How much does it cost to refinance a mortgage?+
Refinance closing costs typically run about 2%–6% of the loan amount — appraisal, origination, title, and recording fees. On a $300,000 loan that's roughly $6,000–$18,000. You can pay them upfront or roll them into the new loan; rolling them in avoids the cash outlay but raises your balance, payment, and total interest. Toggle the option above to compare.
What is a cash-out refinance?+
A cash-out refinance replaces your mortgage with a larger loan and pays you the difference in cash, which you can use for renovations, debt, or other needs. Your new loan amount is your current balance plus the cash taken out, so the payment and total interest rise with the amount you take. Lenders usually cap cash-out at 80% of your home's value.
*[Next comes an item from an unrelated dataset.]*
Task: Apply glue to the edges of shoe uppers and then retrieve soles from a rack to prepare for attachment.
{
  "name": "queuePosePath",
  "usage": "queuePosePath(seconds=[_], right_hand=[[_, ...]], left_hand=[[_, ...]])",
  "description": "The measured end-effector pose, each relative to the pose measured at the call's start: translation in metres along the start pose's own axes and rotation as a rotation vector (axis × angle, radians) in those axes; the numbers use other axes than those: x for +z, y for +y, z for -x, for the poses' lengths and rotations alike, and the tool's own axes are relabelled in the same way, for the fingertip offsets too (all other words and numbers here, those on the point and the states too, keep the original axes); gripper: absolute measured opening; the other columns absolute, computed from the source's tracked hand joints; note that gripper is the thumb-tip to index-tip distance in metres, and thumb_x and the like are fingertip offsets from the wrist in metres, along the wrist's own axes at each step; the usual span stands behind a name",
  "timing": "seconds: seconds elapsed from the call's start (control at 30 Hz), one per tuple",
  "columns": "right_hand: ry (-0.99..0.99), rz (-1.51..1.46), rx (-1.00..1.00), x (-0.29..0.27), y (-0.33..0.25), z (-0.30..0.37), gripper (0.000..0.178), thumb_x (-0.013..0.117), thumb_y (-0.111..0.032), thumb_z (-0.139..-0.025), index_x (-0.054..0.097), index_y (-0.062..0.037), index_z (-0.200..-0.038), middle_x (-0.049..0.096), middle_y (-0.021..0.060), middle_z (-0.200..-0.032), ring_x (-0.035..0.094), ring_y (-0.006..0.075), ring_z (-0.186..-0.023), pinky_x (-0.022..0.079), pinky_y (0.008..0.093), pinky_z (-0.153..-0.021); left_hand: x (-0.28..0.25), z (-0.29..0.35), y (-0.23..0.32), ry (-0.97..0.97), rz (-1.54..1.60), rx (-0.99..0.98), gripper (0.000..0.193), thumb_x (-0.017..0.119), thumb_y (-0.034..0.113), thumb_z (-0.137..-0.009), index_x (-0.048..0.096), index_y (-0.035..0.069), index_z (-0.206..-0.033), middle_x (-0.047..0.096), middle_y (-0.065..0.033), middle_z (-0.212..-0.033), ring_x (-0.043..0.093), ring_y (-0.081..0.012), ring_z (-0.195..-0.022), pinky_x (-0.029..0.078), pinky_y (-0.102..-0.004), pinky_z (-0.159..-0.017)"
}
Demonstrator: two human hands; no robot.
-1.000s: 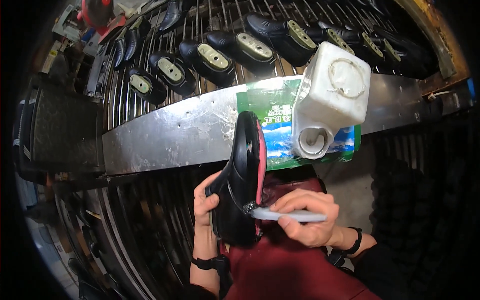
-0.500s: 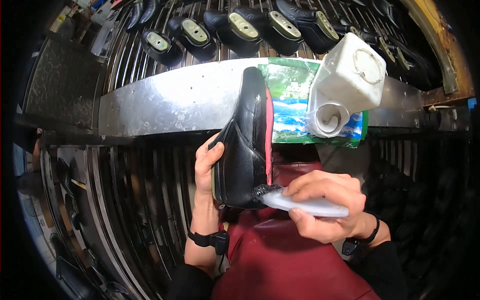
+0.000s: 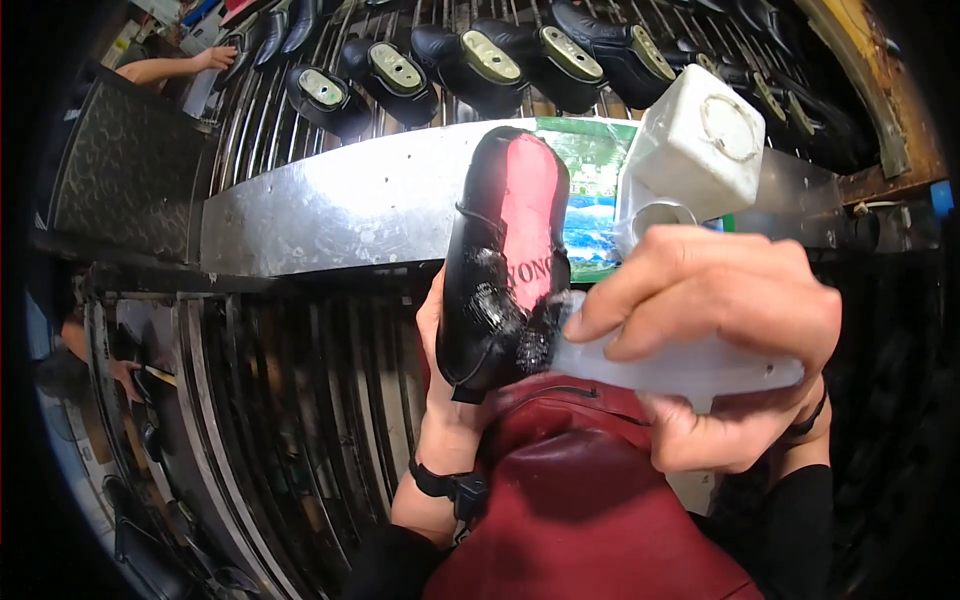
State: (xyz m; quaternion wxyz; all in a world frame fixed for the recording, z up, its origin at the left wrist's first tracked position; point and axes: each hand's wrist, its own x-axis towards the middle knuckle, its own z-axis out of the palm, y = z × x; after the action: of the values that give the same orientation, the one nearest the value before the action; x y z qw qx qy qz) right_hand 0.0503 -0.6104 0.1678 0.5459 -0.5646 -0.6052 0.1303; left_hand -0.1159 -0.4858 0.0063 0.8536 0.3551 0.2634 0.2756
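In the middle I hold a black leather shoe upper (image 3: 465,270), its underside turned up, with a pink insole (image 3: 528,195) showing inside the folded-in leather edge. My left hand (image 3: 432,330) is closed round the shoe's left side, its fingers mostly hidden behind it. Between the fingers and thumb of my right hand (image 3: 735,310) is a brush (image 3: 660,375) with a pale, translucent handle. Its dark bristles touch the lower right of the underside, close to the insole's narrow part. Wet-looking gloss covers the leather beside the bristles.
A cut-open white plastic jug (image 3: 705,150) stands on a green and blue bag (image 3: 590,215) at the metal ledge (image 3: 330,200). Beyond, black shoes on lasts (image 3: 485,65) line a roller rack. A co-worker's hand (image 3: 213,60) reaches in at upper left; another hand (image 3: 127,378) shows at far left.
My left hand has turned the shoe, so its pink underside faces up instead of its side. The brush has risen slightly along the edge. Co-worker hands have come into view at left.
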Motion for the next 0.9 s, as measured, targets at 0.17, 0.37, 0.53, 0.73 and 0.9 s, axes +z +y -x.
queuePosePath(seconds=[0.17,0.37,0.53,0.73,0.9], right_hand=[[0.016,-0.02,-0.066,-0.02,0.015,-0.008,0.036,0.057,-0.004,-0.046,0.07,0.0021,-0.08,0.077,0.0219,-0.085,0.074,0.0301,-0.071,0.06,0.0351,-0.069],[-0.027,-0.013,0.025,-0.04,0.056,-0.015,0.031,0.057,0.003,-0.066,0.072,0.0076,-0.093,0.079,0.0177,-0.097,0.077,0.0203,-0.089,0.061,0.0317,-0.081],[0.292,-0.118,0.244,-0.034,0.095,-0.019,0.016,0.079,-0.012,-0.097,0.078,0.0038,-0.101,0.076,0.007,-0.081,0.068,0.0084,-0.065,0.053,0.0227,-0.058],[0.016,-0.592,0.117,0.016,0.055,0.047,0.013,0.072,0.0,-0.096,0.074,0.0132,-0.098,0.076,0.02,-0.081,0.076,0.025,-0.066,0.058,0.0343,-0.056],[0.372,-0.704,0.455,0.051,0.156,0.023,0.018,0.07,-0.009,-0.104,0.072,0.0085,-0.107,0.076,0.0152,-0.087,0.073,0.0198,-0.066,0.06,0.0337,-0.061]], left_hand=[[0.024,-0.005,-0.001,-0.002,-0.809,0.33,0.039,0.075,0.006,-0.095,0.066,-0.001,-0.133,0.076,-0.0082,-0.118,0.073,-0.015,-0.104,0.061,-0.0326,-0.091],[0.021,-0.02,-0.033,0.029,-0.709,0.475,0.03,0.078,0.013,-0.093,0.074,0.001,-0.12,0.077,-0.017,-0.114,0.075,-0.0352,-0.104,0.061,-0.0461,-0.095],[0.008,-0.002,-0.006,-0.108,-0.683,0.209,0.044,0.058,0.031,-0.103,0.066,0.004,-0.137,0.07,-0.0144,-0.132,0.065,-0.0294,-0.125,0.051,-0.0437,-0.109],[-0.005,0.013,0.012,-0.005,0.27,0.031,0.058,0.048,0.043,-0.107,0.058,0.004,-0.149,0.065,-0.0151,-0.145,0.065,-0.0304,-0.128,0.051,-0.0465,-0.113],[-0.045,-0.005,0.06,-0.115,0.063,0.119,0.076,0.072,0.034,-0.09,0.053,-0.013,-0.146,0.072,-0.0248,-0.128,0.074,-0.032,-0.111,0.06,-0.0422,-0.101]])
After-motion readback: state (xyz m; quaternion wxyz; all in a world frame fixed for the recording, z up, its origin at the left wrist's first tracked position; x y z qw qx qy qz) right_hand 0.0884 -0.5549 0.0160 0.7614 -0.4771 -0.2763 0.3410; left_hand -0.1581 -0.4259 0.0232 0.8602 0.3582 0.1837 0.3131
Should I refinance my car loan?+
Refinancing an auto loan makes sense when your credit has improved, market rates have fallen, or you were given a high dealer rate at purchase. Car refinances rarely have fees, so almost any rate drop lowers your payment immediately with no break-even to wait for. Just avoid stretching the term so far that you pay more total interest — the lifetime figure above shows that.
Does refinancing to a longer term save money?+
It lowers your monthly payment but usually raises the total interest, because you're spreading the balance over more years. Refinancing a loan with 20 years left back out to 30 years can drop the payment noticeably while costing tens of thousands more over the life of the loan. Watch the lifetime savings figure, not just the monthly one.
Estimates for planning only, not financial advice or a loan offer. Principal and interest at a fixed rate; excludes property tax, insurance, PMI, and HOA dues. Your lender's figures govern.